Exercise directions
Reproduce exactly, from the line containing "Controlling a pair", every line down to the end of the data below.

Recorded information
* * * * * * *

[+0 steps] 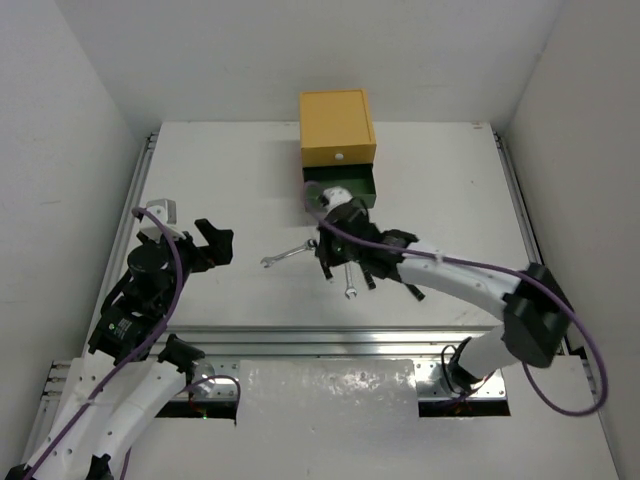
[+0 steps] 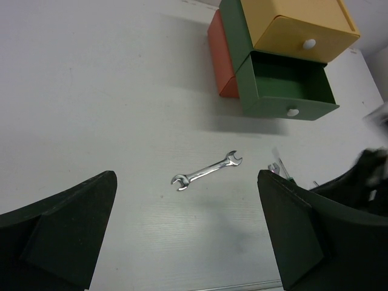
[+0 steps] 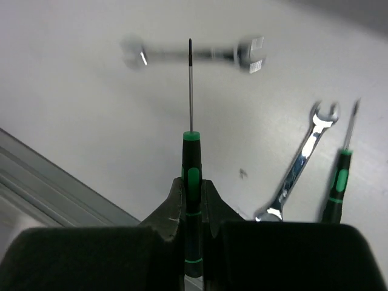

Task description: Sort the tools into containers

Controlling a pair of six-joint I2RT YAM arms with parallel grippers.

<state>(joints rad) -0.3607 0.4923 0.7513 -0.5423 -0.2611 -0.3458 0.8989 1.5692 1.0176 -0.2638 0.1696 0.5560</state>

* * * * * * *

Result of this exercise
Controlling a pair of six-joint I2RT YAM arms with parallel grippers.

<state>(joints rad) -0.3607 0.4923 0.7513 -0.5423 -0.2611 -0.3458 0.8989 1.5692 1.0176 -0.2638 0.1696 0.5560</state>

That concludes the output.